O mundo que podíamos tocar
- Marcos Ferri

- 12 de set. de 2020
- 3 min de leitura
Atualizado: 6 de mar.
Lembre-se sempre, o ser humano é um ser social...
Por Marcos Ferri

Estou com saudade do mundo que conheci um dia. Um dia distante, antes de tudo se tornar digital. Coisa de velho? Talvez. Sempre me pergunto qual é o problema comigo… Pode ser uma questão do universo, e não necessariamente minha.
Por Deus, estou divagando sobre nada…
Na verdade, estou com saudade de um mundo no qual podíamos tocar, sentir. Dos tempos em que era comum termos mais relações presenciais e menos cyber (isso é tão curso de informática da era pré-Orkut).
Morro de nostalgia de andar pelas livrarias, de observar pessoas folheando, mesmo de forma aleatória, livros, revistas e até jornais nos trens, metrôs, praças e pontos de ônibus. Não era tão comum, mas existia de forma mais orgânica que na atualidade.
O brasileiro nunca foi um leitor ávido. Na verdade, antes, o leitores existiam em porções mais notáveis. Hoje, quase todos trocamos o conforto de páginas amarelinhas e agradáveis pelas telas dos smartphones. Tenho a sensação de que hoje os escritores escrevem para outros escritores. Isso é tão deprimente.
Bons autores não têm mais o Programa do Jô para apresentarem suas obras (sonho bom de um tempo não muito distante). Hoje, a relevância é menor, e a Conversa com Bial busca “temas mais interessantes” e, por motivos maiores que todos já sabem, via videochamada.
Publique um livro físico, perca-se na tentativa de vender e faça os outros perderem um rim para comprar… digital é mais barato. Ah! E não ganhe também.
Este texto, escrito para ser lido em computadores e… (rufem os tambores) smartphones (por ironia ou falta de opção mesmo), também fala sobre tudo o que estamos perdendo. Tente anunciar a venda de um apartamento ou procurar um emprego, e você vai me entender.
Exemplifico com um imóvel: o corretor ou corretora pedirá uma dúzia e meia de fotos da sua casa, a sua suada casinha, para anunciar em um site com bom acesso (sendo isso bastante relativo, já que dois acessos por mês na sua publicação podem ser bons para eles). Não querem saber mais de nada e te jogam em um mar virtual.

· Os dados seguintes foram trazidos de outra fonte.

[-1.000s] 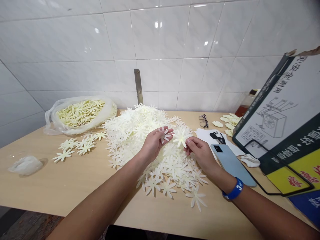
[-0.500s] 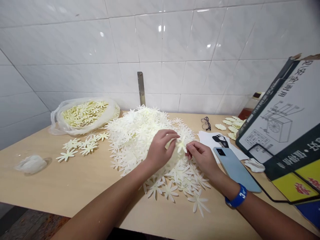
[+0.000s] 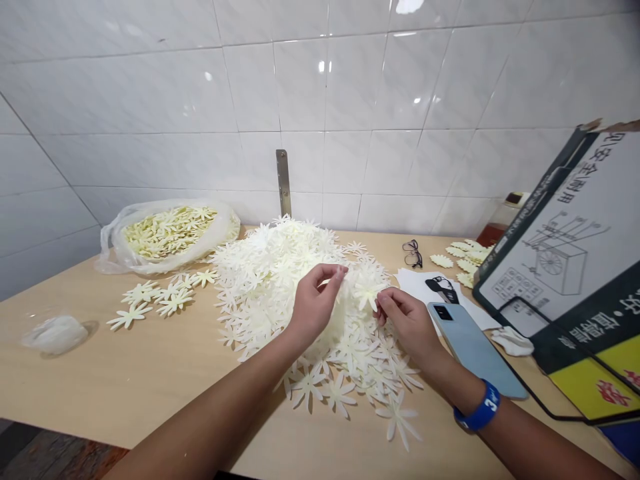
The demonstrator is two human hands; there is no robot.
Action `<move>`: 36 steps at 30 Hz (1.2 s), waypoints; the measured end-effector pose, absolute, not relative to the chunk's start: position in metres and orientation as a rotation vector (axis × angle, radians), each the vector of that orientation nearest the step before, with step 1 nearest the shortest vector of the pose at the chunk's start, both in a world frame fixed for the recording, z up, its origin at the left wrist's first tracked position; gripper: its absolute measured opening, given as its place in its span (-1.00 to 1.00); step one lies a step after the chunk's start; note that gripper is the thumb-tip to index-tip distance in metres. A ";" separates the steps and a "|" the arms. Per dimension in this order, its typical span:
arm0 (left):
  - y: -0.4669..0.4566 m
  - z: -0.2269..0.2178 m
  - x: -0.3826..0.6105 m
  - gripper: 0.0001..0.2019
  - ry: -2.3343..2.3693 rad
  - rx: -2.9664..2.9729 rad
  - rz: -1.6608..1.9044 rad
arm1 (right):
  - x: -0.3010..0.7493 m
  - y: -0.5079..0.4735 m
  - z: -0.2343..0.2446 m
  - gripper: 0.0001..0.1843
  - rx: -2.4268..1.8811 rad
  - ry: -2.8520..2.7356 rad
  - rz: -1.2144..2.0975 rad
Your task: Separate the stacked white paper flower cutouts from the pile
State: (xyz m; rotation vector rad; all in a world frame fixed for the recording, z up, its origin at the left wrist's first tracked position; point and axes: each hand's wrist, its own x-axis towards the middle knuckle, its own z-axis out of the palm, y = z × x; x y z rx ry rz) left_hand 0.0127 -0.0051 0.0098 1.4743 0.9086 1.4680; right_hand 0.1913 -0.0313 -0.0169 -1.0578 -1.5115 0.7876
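A large heap of white flower-shaped cutouts (image 3: 280, 260) lies in front of me on the table. My right hand (image 3: 407, 323) pinches one pale flower cutout (image 3: 367, 295) by a petal, holding it above the heap's right side. My left hand (image 3: 315, 300) is over the middle of the heap, a little left of that flower. Its thumb and index fingertip are pressed together, and whatever they may hold is too small to make out. Several yellowish flower cutouts (image 3: 174, 303) lie loose left of the heap.
A plastic bag (image 3: 113, 250) full of yellowish cutouts stands at the back left, with a crumpled clear bag (image 3: 56, 335) nearer. On the right are glasses (image 3: 413, 254), keys (image 3: 441, 289), a light blue phone (image 3: 477, 350), a bottle (image 3: 500, 220) and a large printed box (image 3: 565, 267).
My left thumb and fingers have closed together and drawn slightly left, away from the flower cutout. My right hand keeps its pinch on the flower. The view has shifted a little.
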 end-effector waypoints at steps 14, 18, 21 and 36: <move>0.011 0.006 0.003 -0.61 0.991 1.252 1.379 | 0.193 -0.030 -0.019 -0.66 -1.081 -1.456 0.798; 0.013 0.005 0.002 -0.69 1.027 1.249 1.337 | 0.192 -0.030 -0.019 -0.67 -1.075 -1.457 0.806; 0.012 0.005 0.001 -0.72 1.169 1.433 1.303 | 0.191 -0.031 -0.019 -0.68 -1.074 -1.460 0.806; -0.014 0.007 0.015 -0.78 0.836 2.023 1.231 | 0.185 -0.038 -0.021 -0.67 -1.048 -1.559 0.785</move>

Você não vê a cara de ninguém. Não ouve ninguém. Poucos questionam sobre as qualidades da sua residência, a boa vizinhança, os adereços da última reforma, o planejado em ótimo estado na cozinha. Apenas definem um valor médio pelo local, junto da metragem. E boa sorte.
No mundo dos currículos, o seu CV cai no meio de milhões de candidaturas. Você sempre vai preencher zilhares de formulários com suas experiências e escolaridade, independentemente do perfil impecável do LinkedIn ou do PDF completo anexado à vaga.
Pode apostar, o recrutador irá, quando muito, ler a primeira linha, seu último cargo e formação. Sem contar os testes pré-programados que te mandam. São sempre iguais. Circule do lado direito ou do lado esquerdo para entender seu perfil. Uma colega me alertou para isso.
Questões intermináveis que não revelam quase nada sobre quem realmente você é. Se tem ou não o gabarito para enfrentar o desafio imposto pela tal empresa. Não se deprima. Acredite que, na maioria das vezes, você é mais que capaz, mas a frieza da Internet jamais possibilitará isso. Infelizmente, é dessa maneira. Eles não te conhecem.
O home office tão sonhado, na maioria das vezes, não tem muita vida. Clientes virtuais, reuniões virtuais, decisões virtuais. As aulas on-line, tão em voga, sem colegas, sem um professor para questionar levantando a mão, apenas chamando no chat ou mandando um coração.
Lives musicais… não vou me dar ao trabalho. Consulta médica on-line é prático, mas…
Acorda e dorme em frente ao seu celular, seu computador. É, Mano Brown, acho que eles estão realmente valendo mais que nós.
Saudade da visita do corretor. Do olho no olho. Da análise minuciosa do seu piso de madeira sem riscos. Lembrança boa do curriculum vitae sendo lido na sua frente, naquela agência do centro da cidade, antes de seguir para outros crivos e entrevistas iniciais.
A democratização da web nos colocou em ilhas, transformando-nos em escravos de telas touchs, as únicas coisas que ainda podemos tocar. E isso não é só por causa de uma tal pandemia. Era um caminho esperado, já trilhado há bastante tempo.
Era mais cansativo cortar a cidade para cada obrigação? Com toda a certeza, mas era real, não algo frio e perdido no infinito dos algoritmos e buscas do Google.